Slider

Thoughts on Star Trek: Lower Decks

Thoughts on Star Trek: Lower Decks


Video source: CBS All Access

I recently watched the first episode of Star Trek: Lower Decks and have mixed feelings.

I grew up watching Star Trek: The Next Generation, Deep Space Nine and Voyager, watched the movies and reruns of Star Trek. I played Star Trek games (one of my favorite FPS game of all time is Star Trek Voyager: Elite Force), read the books, comic books and anything else I could devour. 

So I was a little bit disappointed when I watched Lower Decks. The idea, in theory, sounds kinda cool: an alternative look at the side of a starship we hardly ever see in the franchise in an animated show designed for the streaming generation. To its credit, the show is colorful and is animated well.

The problem I have with the show is that it doesn't feel like Star Trek. The humor in the show is something which doesn't work - yay, drinking and acting like an ass. Yay, extreme bouts of violence. How very Rick and Morty. Problem is that this isn't that kind of franchise. Star Trek, has never really been about that. You can shove that stuff into it and make it work. 

The other major problem I have is that the characters aren't very likeable. The second in command is a bro and extremely annoying, the security chief is a dumb as a rock meathead and the chief medical officer is a typical creepy alien (who is predictably a genius). The captain of the U.S.S. Cerritos, Carol Freeman, lacks presence and serves to serve up potential drama for future episodes (as you'll see in a minute).

Then there are the ensigns. Think cliched, think poor characterization. Beckett Mariner, the smart yet rebellious one is the captain's daughter, is annoying and a poor attempt to create a mature character. Brad Boimler, the wannabe commander who loves following the rules, feels poorly written. D'Vana Tendi, the obligatory alien ensign feels flat and a little two dimensional. Sam Rutherford, the ensign with a Vulcan cyborg implant, is like a rubbish version of Cyborg added to make the show feel relevant to a comic book loving audience.

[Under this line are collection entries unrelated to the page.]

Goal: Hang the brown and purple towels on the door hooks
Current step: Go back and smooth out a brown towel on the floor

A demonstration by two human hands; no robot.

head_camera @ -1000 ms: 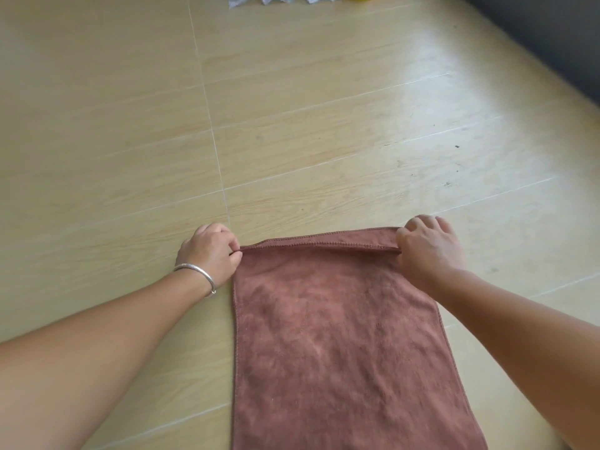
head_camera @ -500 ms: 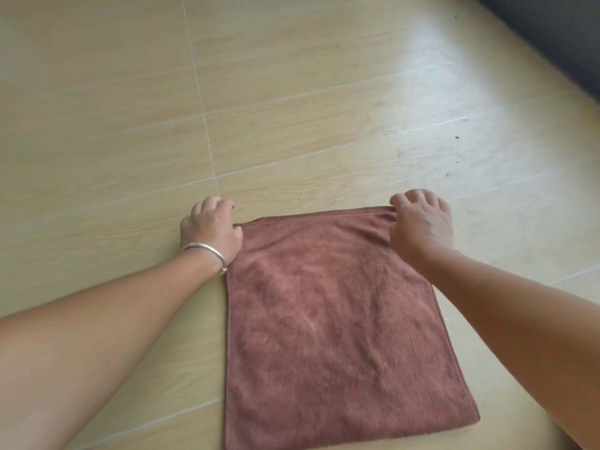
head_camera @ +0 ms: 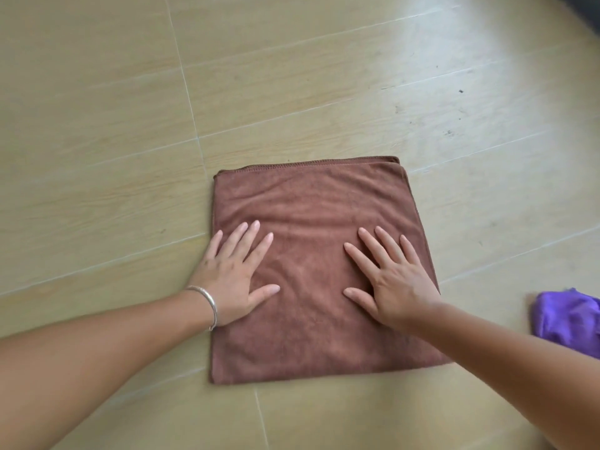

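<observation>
Floor of pale wood-look tiles carries everything. Folded brown microfibre towel lies flat on it as a neat square, stitched edges stacked at its far side. Half a second ago both hands pinched that far edge; now they have let go and moved to the towel's middle. Left hand, silver bangle at the wrist, presses flat on the towel's left part, fingers straight and spread, grasping nothing. Right hand does the same on its right part. Crumpled purple towel sits well right of the brown one. Fold looks finished, smoothing underway; hanging not started, no door hooks in view.
</observation>
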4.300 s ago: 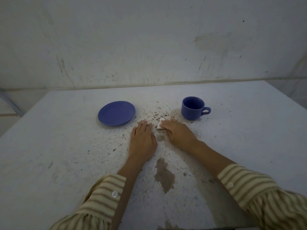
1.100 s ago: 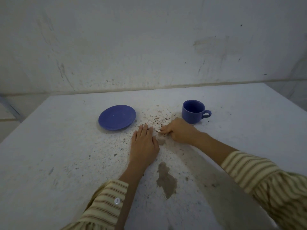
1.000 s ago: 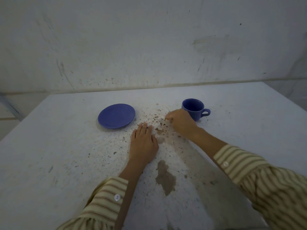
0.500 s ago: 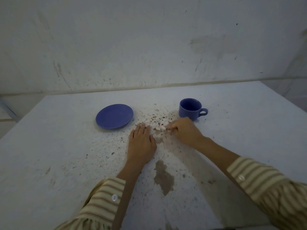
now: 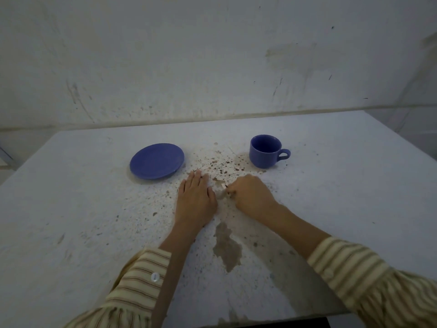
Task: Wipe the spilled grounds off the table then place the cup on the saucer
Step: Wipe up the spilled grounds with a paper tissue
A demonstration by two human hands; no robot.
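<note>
A blue saucer lies on the white table, left of centre. A blue cup stands upright to its right, handle pointing right. Dark grounds are scattered between them. My left hand lies flat, palm down, just below the grounds and near the saucer's right edge. My right hand is closed on a small white wipe that it presses to the table, below and left of the cup. Most of the wipe is hidden under the fingers.
A brownish stain marks the table between my forearms. A stained white wall rises right behind the table's far edge. The table's near edge runs along the bottom of the view.
My right hand has pulled the wipe back from beside the cup towards me and the left, ending close to my left hand. My left hand, the cup and the saucer have stayed put.
</note>
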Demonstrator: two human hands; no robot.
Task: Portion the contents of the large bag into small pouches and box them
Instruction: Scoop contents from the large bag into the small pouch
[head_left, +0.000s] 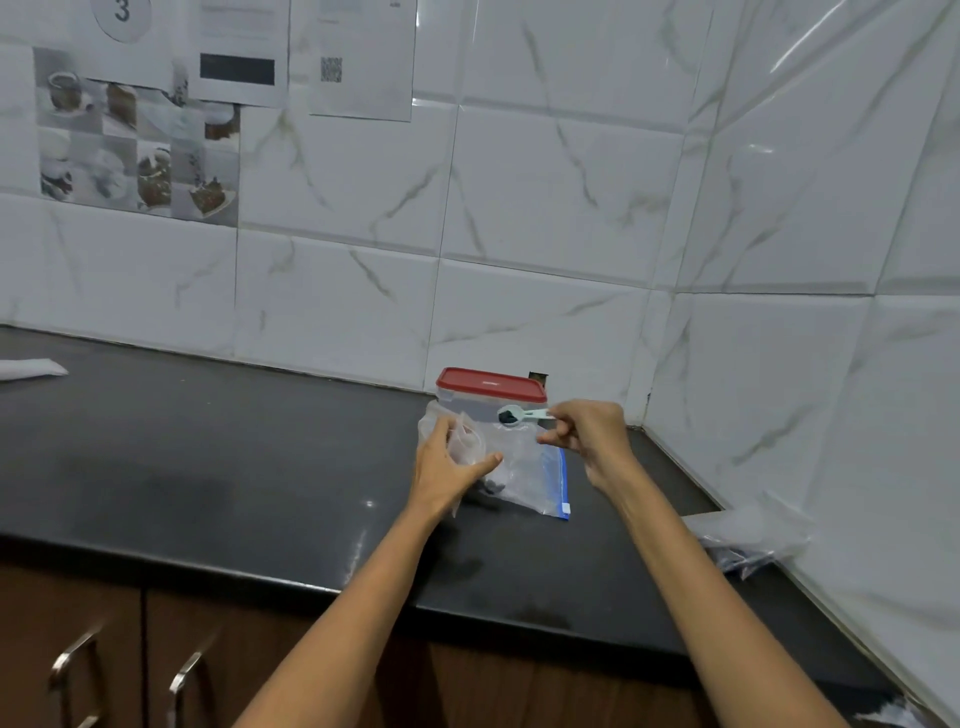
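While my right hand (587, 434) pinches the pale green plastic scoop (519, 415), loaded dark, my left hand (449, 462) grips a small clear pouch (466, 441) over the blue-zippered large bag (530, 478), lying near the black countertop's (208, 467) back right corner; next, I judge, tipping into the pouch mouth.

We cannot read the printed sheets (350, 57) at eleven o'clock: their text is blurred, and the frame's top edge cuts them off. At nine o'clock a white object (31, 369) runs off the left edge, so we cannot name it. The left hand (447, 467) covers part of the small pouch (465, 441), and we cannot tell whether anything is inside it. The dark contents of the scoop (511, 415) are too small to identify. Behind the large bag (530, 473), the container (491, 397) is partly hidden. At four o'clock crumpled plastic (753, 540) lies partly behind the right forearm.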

The problem with all these characters is that they feel like what the writers expect Star Trek fans want. We have the one who follows the rules, the rebellious one, the uncertain one and the cool one. Whatever happened to the idea of just creating memorable characters that work?

I was hoping the premise of the first episode would be a chance to bypass the misgivings I had with the characters. I was wrong. It was a mess, with a subplot of an alien virus inter-meshed with the goings on the planet below and the hilarious setup of some stolen farming equipment. Oh dear. It wasn't very funny at all and lacked the charm and humanity seen from other Star Trek franchises. 

I'm not sure I can bring myself to watch another episode. This feels like a missed opportunity and I hope it can be rectified.